On April 6, 2017, at the Mestalla against Celta Vigo, Carlos Soler showed the world that he was the real deal. It was the 88th minute and the score was 2-2. Captain Enzo Perez picked up the ball in his own half and went on one of his trademark runs. Shrugging off a few challenges, he sent a through ball to Soler. What followed next has been replayed again and again and will never be forgotten. Running onto the pass, eyes on the ball, Soler delivered a sublime chip over the goalkeeper to score the winner. The entire Mestalla were stunned. More than anything, for a 20-year old to have that kind of composure and confidence in the 88th minute with his team desperately in search of a winner was nothing short of incredible. Even fans of Celta Vigo must have applauded it reflexively. That was Soler announcing himself to the world.

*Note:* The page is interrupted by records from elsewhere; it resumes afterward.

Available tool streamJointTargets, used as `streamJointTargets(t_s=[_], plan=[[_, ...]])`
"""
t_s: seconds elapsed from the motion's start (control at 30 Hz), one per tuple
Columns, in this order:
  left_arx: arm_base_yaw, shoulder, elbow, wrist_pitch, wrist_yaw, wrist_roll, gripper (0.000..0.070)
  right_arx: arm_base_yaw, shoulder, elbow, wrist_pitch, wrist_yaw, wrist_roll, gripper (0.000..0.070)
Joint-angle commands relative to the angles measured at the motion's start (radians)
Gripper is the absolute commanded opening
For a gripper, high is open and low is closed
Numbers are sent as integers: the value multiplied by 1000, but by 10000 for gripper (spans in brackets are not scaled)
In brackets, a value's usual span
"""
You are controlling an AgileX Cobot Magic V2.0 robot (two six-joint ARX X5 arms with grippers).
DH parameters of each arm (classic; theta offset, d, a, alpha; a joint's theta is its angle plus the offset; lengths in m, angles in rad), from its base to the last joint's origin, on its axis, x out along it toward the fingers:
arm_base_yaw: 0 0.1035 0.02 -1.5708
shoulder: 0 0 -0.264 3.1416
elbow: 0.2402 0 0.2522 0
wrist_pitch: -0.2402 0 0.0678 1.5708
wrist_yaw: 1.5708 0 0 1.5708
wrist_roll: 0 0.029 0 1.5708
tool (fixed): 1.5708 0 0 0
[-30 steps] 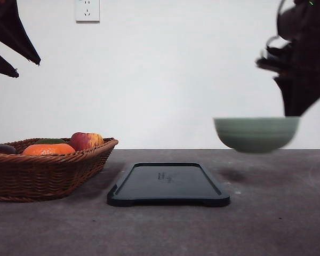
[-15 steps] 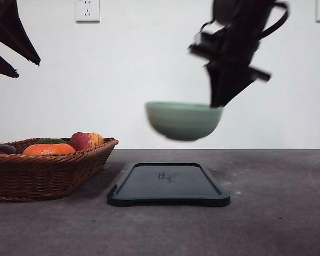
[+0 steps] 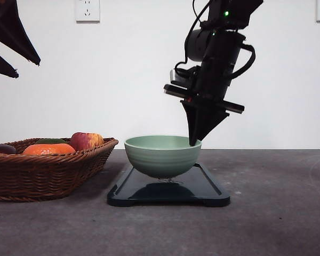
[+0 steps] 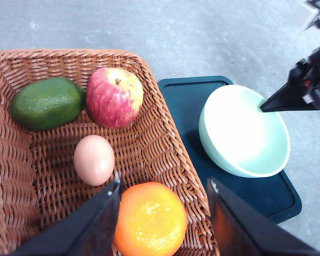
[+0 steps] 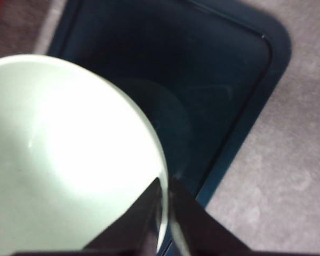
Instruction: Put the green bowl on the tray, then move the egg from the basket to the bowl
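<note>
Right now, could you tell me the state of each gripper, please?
Left gripper: open, holding nothing.
Right gripper: shut on the green bowl's rim.

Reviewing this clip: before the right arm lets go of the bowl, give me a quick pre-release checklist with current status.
1. green bowl over the tray: ok.
2. Bowl base resting on tray: cannot tell; it looks just above or barely touching.
3. Bowl level: ok, roughly upright.
4. right gripper jaws pinching the bowl rim: ok.
5. egg lying free in the basket: ok.
6. left gripper jaws open above basket: ok.
</note>
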Motion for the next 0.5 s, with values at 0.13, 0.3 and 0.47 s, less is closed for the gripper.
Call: streamJointTargets(t_s=[0.13, 0.3, 0.47], plan=[[-2, 4, 22, 6, 5, 10, 310, 10, 53, 31, -4, 20, 11, 0], [-2, 4, 22, 3, 5, 10, 310, 19, 57, 32, -15, 19, 7, 130], [-2, 4, 22, 2, 5, 10, 310, 19, 55, 61, -43, 17, 8, 286]])
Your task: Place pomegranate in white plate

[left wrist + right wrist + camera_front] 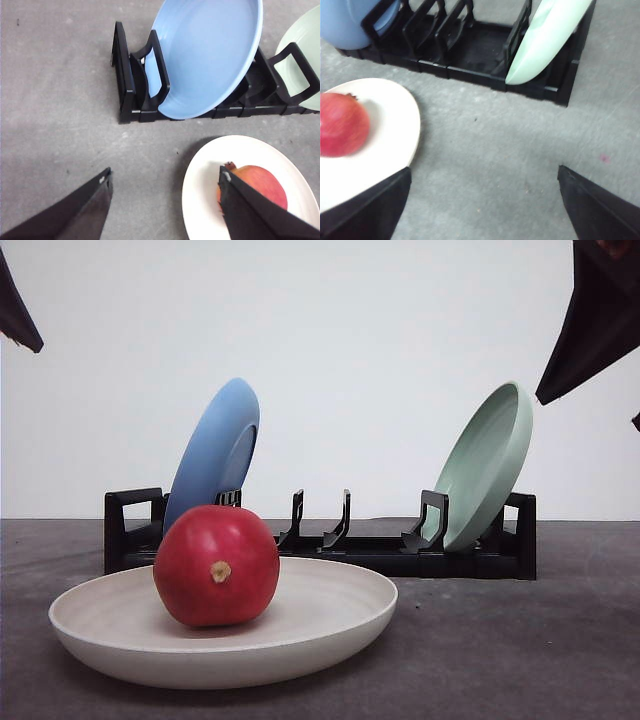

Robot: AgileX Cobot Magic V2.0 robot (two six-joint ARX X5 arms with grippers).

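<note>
A glossy red pomegranate (216,565) with a tan stem nub rests inside the wide off-white plate (330,625) at the front of the table. In the left wrist view the pomegranate (262,184) lies on the white plate (210,185), partly behind one black finger. My left gripper (165,187) hangs open above the grey table, holding nothing. In the right wrist view the pomegranate (342,125) sits on the plate (395,130), and my right gripper (482,187) is open over bare table beside it.
A black dish rack (360,545) stands behind the white plate, holding a blue plate (215,450) on its left and a pale green plate (485,465) on its right. Dark arm parts show at the front view's top corners (600,320).
</note>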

Carlos Soler is a majestic and complete footballer. Originally a striker, he was moved to an attacking midfield role before once again being moved to a central midfield role. He can thrive in all three roles. He has a great first touch, great vision and a fine passing ability. His movement is brilliant and he is calm with the ball at his feet. He moves around the pitch with a grace reminiscent of David Silva. His pirouettes are Zidanesque in their smoothness and effectiveness, and his versatility is as striking as Baraja’s. His technique and composure belie his young age. The manner in which he adapts to a role in minutes is perhaps his most understated quality. Put him in an attacking midfield role, he immediately starts playing like one. Move him to a central midfield role, you get the same result. Move him wide, he blends in immediately. His potential is limitless, especially when you look at his accuracy from set-pieces. He scored some beautiful free kicks while with Valencia Mestalla (B-team). Unfortunately, in the first team, he has to contend with Dani Parejo, one of the best dead ball specialists in Europe.
Beyond all that, there is almost no attacking role Soler cannot thrive in, wide or centrally. Based on pre-season and reports so far, it looks like Marcelino plans to play him on the left side of midfield in a flat 4-4-2. He will be a playmaker drifting in-field, a bit like Silva under Roberto Mancini. He will definitely get games centrally as well, of course. With Valencia fans showering him with love, praise and all the support he needs, 2017/2018 could be a big year for Soler. He already plays like one of the leaders of the team, and Valencia’s dependence on his creative output is almost certain to grow. From what we have seen thus far, he will handle it well. With so many talents emerging in La Liga, and all over Europe, Carlos Soler is ready to stand up and be counted.